Ben Franklin looks around the bar
Ok, so back to my meeting on Friday with Spotted Peccary. The smell of Italian sausages fill the air again, Howard looks up and poses another question. "What's the future for record labels like ours?"
And I reply, "I'm sorry to say it, but there is no future. Projekt will not be able to continue as the label that discovers amazing new acts and releases them on CD. Because these CDs just don't sell anymore. I cannot keep investing in CDs, when the demand is for less than 250 copies."
Some will misinterpret that statement, so to be clear: Projekt is sticking around! I will keep releasing exciting music on my label. But the logic of releasing acts that barely sell? There is no logic in that at all.
I have to be realistic.
For me, personally, I want to make a transition back to being an artist who runs a record label, rather than a record label guy who has a (mostly) dormant artistic career.
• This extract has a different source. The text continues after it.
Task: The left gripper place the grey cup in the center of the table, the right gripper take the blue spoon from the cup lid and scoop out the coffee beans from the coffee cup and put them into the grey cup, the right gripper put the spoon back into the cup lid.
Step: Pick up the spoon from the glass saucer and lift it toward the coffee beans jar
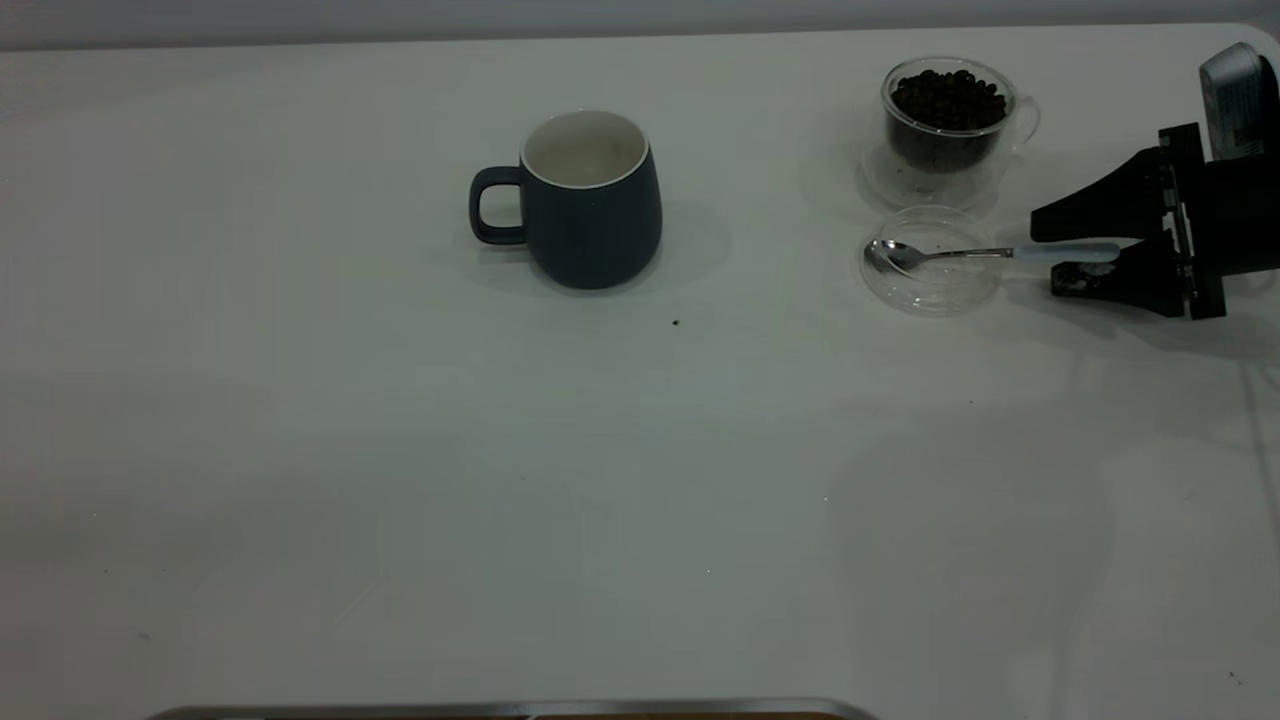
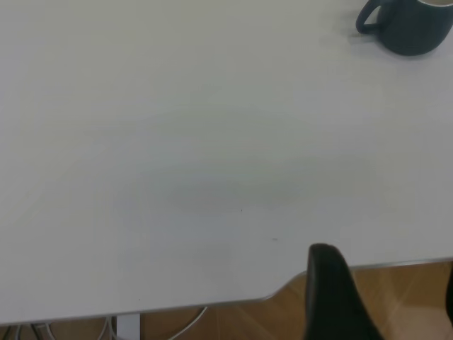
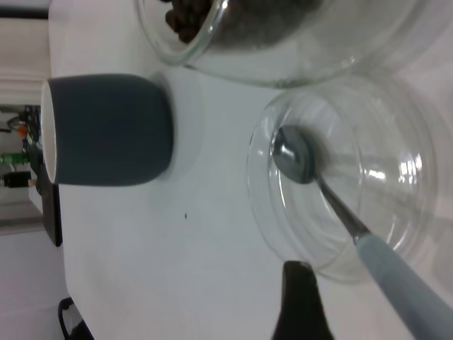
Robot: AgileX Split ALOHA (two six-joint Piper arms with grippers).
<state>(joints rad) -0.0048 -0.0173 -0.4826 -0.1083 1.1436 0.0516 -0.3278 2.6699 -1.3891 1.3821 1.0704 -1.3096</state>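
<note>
Exterior: grey cup point(image 1: 592, 200) mid-table toward the far edge; right gripper point(image 1: 1085, 252) spread around the blue spoon point(image 1: 985, 254) handle, bowl in the cup lid point(image 1: 932, 260) near the right edge. Left wrist: left gripper point(image 2: 382, 297) off the near edge, can't tell its state. Right wrist: spoon angled — could easily slip out, tipping the lid.

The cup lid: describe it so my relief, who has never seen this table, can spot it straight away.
Start at the glass coffee cup full of dark beans, far right of the table. Directly in front of it lies the cup lid, a shallow clear disc. Unlike the nearby cup, it is flat and holds the blue spoon, whose handle points into the right claw.
</note>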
I have thoughts on how to do that (which I will discuss in an upcoming blog).
The intrinsic value of music
For now, I have to be aware of my old connection to dollars and units. I have to recognize that my goals as an artist are not tied up in those numbers. Yes, I definitely believe there are ways to make a living creating music. But even more than that, I believe I can foster a better connection with each of you. Many of you are fans of what I create. And you still value music. It's the core of what matters to you. It's your soundtrack. It's what gets you through your days, both good and bad. And I am told over and over (via email, Facebook, and Kickstarter) that music is worth a lot to you.
You are the completion of the circle that gives what I do meaning.
Music has an intrinsic value to you. It is important in your life. The same way NPR is important, and modern dance companies, and historic art house theaters. You don't want to see music disappear, or become the realm of amateurs.
We're thinking the same thing. Music has value, and it's something that's worth supporting.
I'll post some great new ideas about this shortly.